Ni que decir tiene que situaciones como esta fueron y siguieron siendo moneda corriente en el teatro de entretenimiento de décadas precedentes y posteriores, logrando centenares de funciones que facilitaron la exteriorización del horror más simple de generaciones de aficionados a la escena, y quizá pocas veces en la pantalla se logró cuestionar, subvertir o incluso dotar de un contexto de lucha de clases un tipo de relato que no buscaban dicha motivo de reflexión. Es algo que, muchos años después, sí logró el injustamente olvidado Karel Reisz de NIGHT MUST FALL (1964), a la cual me recuerda poderosamente esta película. Como me recuerda también en algunas de sus secuencias ese extraño reverso cómico que a este tipo de argumentos proporcionó el Frank Capra de ARSENIC AND OLD LACE (Arsénico por compasión, 1944). Pero finalmente, y por encima de esa voluntad de plantear un relato en el que su enrevesada y atractiva narrativa se sitúe por encima de las limitaciones de su material de base, lo cierto es que uno no deja de mostrar su curiosidad ante la extraña personalidad que adquiere el rol encarnado por Elsa Lanchester, caracterizado por su constante rechazo a cualquier vinculación religiosa, y por ello bastante inusual en cualquier producción hollywoodiense.

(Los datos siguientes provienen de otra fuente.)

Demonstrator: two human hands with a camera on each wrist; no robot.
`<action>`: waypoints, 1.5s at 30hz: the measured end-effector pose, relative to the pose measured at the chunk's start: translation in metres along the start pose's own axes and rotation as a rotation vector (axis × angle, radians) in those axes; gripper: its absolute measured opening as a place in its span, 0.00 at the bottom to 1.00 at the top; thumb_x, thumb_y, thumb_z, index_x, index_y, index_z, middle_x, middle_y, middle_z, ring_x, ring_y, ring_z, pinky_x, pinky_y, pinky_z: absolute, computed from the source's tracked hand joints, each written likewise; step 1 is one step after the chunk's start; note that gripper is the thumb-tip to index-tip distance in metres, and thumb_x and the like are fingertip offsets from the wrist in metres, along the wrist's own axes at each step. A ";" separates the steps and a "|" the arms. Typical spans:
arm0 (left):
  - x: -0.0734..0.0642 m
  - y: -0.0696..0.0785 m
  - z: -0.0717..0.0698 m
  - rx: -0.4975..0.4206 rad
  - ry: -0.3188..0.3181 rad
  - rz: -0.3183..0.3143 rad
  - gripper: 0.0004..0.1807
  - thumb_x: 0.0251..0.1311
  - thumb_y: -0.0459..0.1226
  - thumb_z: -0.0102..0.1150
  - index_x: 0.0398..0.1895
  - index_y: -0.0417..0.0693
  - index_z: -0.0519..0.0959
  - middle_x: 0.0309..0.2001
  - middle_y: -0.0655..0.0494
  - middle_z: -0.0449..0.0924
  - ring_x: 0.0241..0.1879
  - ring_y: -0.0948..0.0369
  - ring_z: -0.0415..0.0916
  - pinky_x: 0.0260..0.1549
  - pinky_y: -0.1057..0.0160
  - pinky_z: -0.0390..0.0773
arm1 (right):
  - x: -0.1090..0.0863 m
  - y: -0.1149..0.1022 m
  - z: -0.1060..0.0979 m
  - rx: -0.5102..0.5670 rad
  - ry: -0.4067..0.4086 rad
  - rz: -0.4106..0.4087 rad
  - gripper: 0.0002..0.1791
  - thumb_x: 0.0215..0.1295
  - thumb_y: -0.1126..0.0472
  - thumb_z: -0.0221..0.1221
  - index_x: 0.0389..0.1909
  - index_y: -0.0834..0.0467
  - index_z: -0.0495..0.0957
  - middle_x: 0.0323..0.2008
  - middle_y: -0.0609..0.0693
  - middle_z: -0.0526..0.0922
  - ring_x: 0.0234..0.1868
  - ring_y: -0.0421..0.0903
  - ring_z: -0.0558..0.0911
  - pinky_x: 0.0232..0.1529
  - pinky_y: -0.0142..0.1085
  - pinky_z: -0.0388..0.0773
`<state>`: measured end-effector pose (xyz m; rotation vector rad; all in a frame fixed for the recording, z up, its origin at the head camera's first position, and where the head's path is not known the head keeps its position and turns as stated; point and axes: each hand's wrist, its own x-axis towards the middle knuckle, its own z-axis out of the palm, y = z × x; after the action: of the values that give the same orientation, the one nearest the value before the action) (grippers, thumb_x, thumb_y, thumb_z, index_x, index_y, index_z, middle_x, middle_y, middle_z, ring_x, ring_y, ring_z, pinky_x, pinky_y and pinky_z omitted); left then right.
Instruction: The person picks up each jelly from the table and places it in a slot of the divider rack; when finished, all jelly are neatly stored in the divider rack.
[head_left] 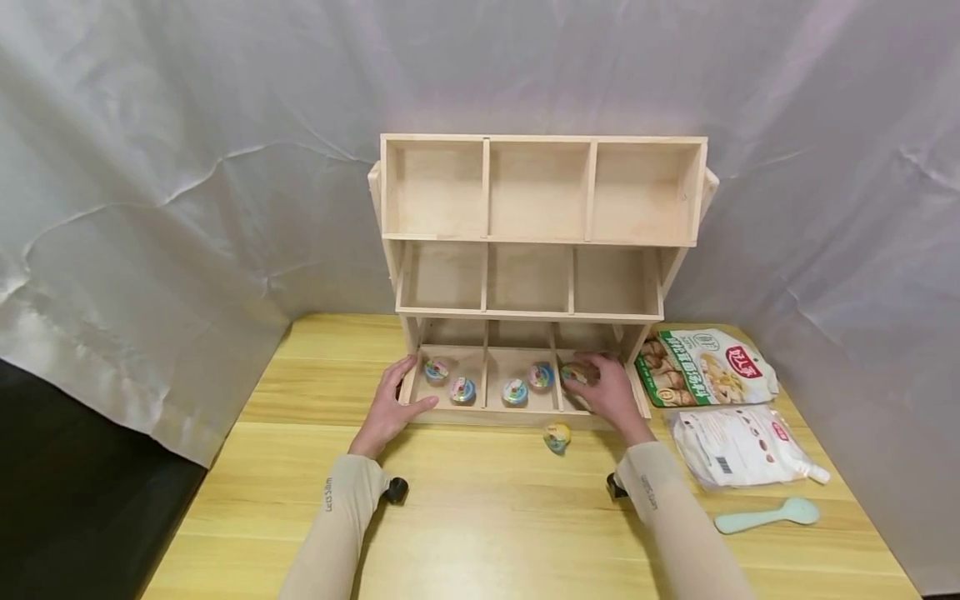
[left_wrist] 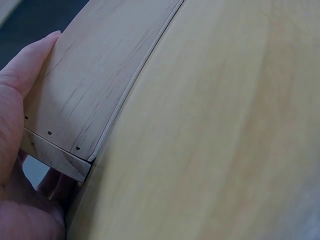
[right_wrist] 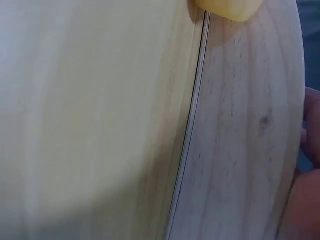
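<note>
A three-tier wooden rack (head_left: 536, 317) stands on the table, each tier split into three compartments. At its bottom left corner my left hand (head_left: 388, 408) grips the frame, thumb along the front board (left_wrist: 100, 75) and fingers at the side. My right hand (head_left: 606, 390) reaches into the bottom right compartment and holds a jelly cup (head_left: 574, 372), partly hidden by the fingers. Two jelly cups (head_left: 462, 390) lie in the bottom left compartment and two more (head_left: 515, 392) in the bottom middle one. A yellow jelly cup (head_left: 557, 437) is on the table before the rack.
Right of the rack lie a green and white food pouch (head_left: 708, 367), a white spouted pouch (head_left: 746, 447) and a pale green spoon (head_left: 768, 516). Grey curtain (head_left: 225, 208) hangs behind and beside the wooden table (head_left: 480, 517). The rack's upper two tiers overhang the bottom one.
</note>
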<state>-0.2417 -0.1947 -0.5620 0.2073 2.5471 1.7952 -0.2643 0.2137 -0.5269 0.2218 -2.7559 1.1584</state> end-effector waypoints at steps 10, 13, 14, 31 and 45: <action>0.000 0.000 0.001 -0.003 0.001 -0.002 0.51 0.59 0.50 0.75 0.82 0.60 0.56 0.83 0.54 0.47 0.82 0.48 0.45 0.80 0.40 0.48 | -0.048 -0.022 -0.008 0.018 0.001 -0.158 0.24 0.67 0.60 0.69 0.62 0.63 0.80 0.55 0.63 0.79 0.55 0.62 0.80 0.57 0.58 0.81; -0.001 0.000 0.001 -0.005 0.001 -0.001 0.51 0.59 0.49 0.75 0.82 0.60 0.56 0.83 0.54 0.47 0.82 0.48 0.45 0.80 0.39 0.48 | -0.067 -0.027 -0.007 -0.013 -0.027 -0.186 0.23 0.65 0.61 0.71 0.60 0.60 0.82 0.53 0.60 0.82 0.55 0.59 0.80 0.57 0.58 0.81; -0.001 0.000 0.001 -0.006 0.001 -0.001 0.51 0.59 0.49 0.75 0.82 0.60 0.56 0.83 0.54 0.47 0.82 0.48 0.45 0.80 0.39 0.48 | -0.072 -0.027 -0.007 -0.031 -0.035 -0.191 0.22 0.64 0.61 0.71 0.59 0.59 0.83 0.53 0.58 0.82 0.55 0.58 0.80 0.57 0.57 0.81; -0.001 0.001 0.003 -0.004 0.010 -0.006 0.50 0.60 0.48 0.75 0.82 0.58 0.58 0.82 0.55 0.48 0.81 0.48 0.47 0.79 0.40 0.49 | -0.101 -0.021 0.000 -0.013 -0.204 -0.241 0.25 0.63 0.64 0.71 0.62 0.56 0.81 0.54 0.52 0.83 0.52 0.54 0.83 0.55 0.54 0.82; 0.000 -0.001 0.003 -0.010 0.009 0.002 0.50 0.60 0.48 0.75 0.82 0.56 0.57 0.82 0.54 0.49 0.81 0.49 0.47 0.80 0.41 0.49 | -0.097 -0.036 0.013 -0.079 -0.299 -0.222 0.29 0.59 0.59 0.75 0.62 0.53 0.80 0.54 0.50 0.82 0.53 0.51 0.81 0.58 0.56 0.80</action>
<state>-0.2419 -0.1924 -0.5638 0.2028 2.5440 1.8140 -0.1632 0.1866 -0.5293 0.7261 -2.9215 1.0293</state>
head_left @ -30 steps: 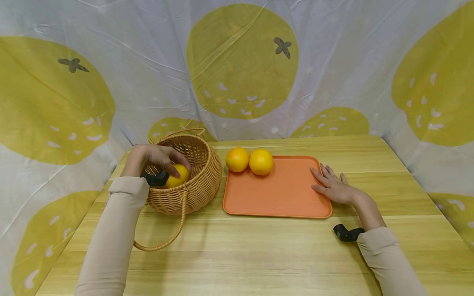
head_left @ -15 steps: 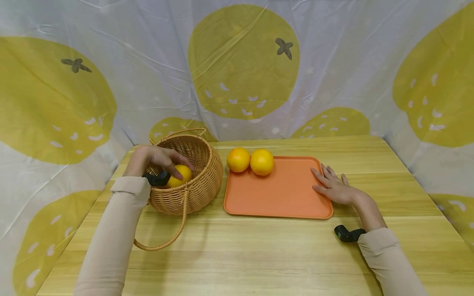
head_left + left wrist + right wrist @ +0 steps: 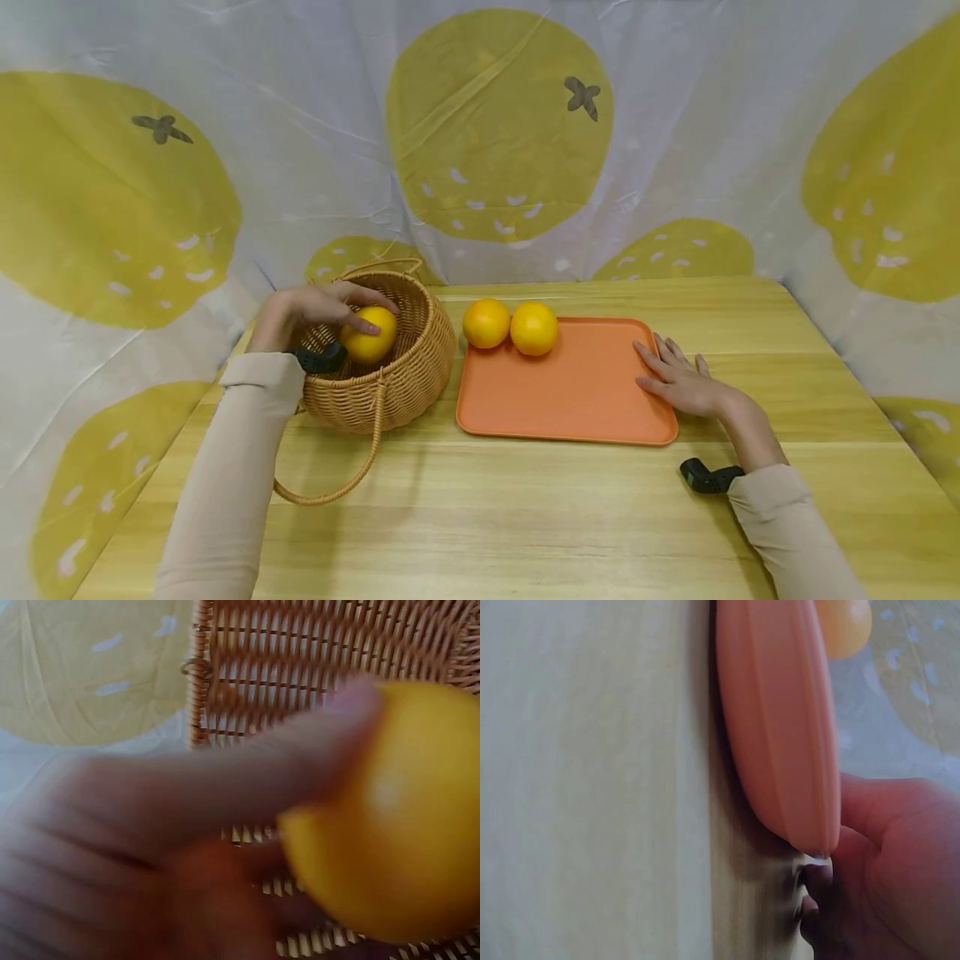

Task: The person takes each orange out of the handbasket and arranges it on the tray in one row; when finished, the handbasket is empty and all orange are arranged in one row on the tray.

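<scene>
My left hand point(image 3: 318, 307) reaches into the wicker basket point(image 3: 423, 371) and grips an orange point(image 3: 373, 340) between thumb and fingers, in the mouth of the basket. In the left wrist view the thumb presses on that orange point(image 3: 405, 817), with the woven wall beyond it. Two more oranges sit side by side at the back left corner of an orange-coloured tray point(image 3: 570, 404), one on the left point(image 3: 486, 323) and one on the right point(image 3: 534, 328). My right hand point(image 3: 684, 387) rests over the tray's right rim, fingers stretched out.
The basket's front handle point(image 3: 330, 498) hangs down onto the wooden table point(image 3: 525, 517). Its other handle point(image 3: 405, 261) stands at the back. A fruit-patterned cloth point(image 3: 667, 125) hangs behind and at both sides. Each wrist wears a black camera mount point(image 3: 708, 477).
My left hand has raised the orange from lower in the basket up toward the rim. The right hand has stayed on the tray's edge.
</scene>
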The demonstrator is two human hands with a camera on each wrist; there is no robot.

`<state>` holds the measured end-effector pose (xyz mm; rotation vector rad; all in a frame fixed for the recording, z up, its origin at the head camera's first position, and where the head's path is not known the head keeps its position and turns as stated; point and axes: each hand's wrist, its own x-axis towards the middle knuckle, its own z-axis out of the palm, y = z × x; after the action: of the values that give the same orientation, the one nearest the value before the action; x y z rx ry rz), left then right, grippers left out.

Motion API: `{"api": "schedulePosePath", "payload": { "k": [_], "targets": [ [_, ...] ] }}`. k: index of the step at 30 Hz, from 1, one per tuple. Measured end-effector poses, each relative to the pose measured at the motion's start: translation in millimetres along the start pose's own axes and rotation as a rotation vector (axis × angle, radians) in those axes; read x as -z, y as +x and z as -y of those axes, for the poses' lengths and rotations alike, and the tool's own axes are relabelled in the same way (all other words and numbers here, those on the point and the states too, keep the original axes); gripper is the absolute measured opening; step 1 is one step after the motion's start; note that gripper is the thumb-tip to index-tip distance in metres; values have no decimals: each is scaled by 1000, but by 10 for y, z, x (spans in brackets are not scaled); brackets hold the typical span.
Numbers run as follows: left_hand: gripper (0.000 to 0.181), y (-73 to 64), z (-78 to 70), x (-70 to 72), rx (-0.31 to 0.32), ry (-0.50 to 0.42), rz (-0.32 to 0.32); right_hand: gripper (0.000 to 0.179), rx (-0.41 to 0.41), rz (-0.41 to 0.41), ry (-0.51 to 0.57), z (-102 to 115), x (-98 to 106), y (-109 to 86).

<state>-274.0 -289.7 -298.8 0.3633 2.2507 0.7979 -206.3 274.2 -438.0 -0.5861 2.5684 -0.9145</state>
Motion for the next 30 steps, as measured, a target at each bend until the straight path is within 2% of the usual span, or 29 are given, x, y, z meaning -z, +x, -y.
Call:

Esa extrañeza que se percibe, la propia resolución del relato, en la que la entrega voluntaria de Ellen no irá acompañada de la expiación del resto de personajes que se han ido adueñando de la propiedad rural, son elementos que logran determinar esa insólita configuración de una película cuya protagonista parece prefigurar con su indumentaria y aspecto adusto, uno de los precedentes de la institutriz de THE INNOCENTS (¡Suspense!, 1961. Jack Clayton) –otro lo sería la Susan Hayward de THE LOST MOMENT (Viviendo el pasado, 1947. Martín Gabel)-, y ante la cual si logramos extrapolar las convenciones y artificios de raíz teatral que puede mostrar ese ya mencionado Albert –sin duda el personaje más estereotipado del conjunto-, nos permite no solo una función placentera, sino tener la certeza de asistir a una auténtica singularidad del cine norteamericano de los años cuarenta.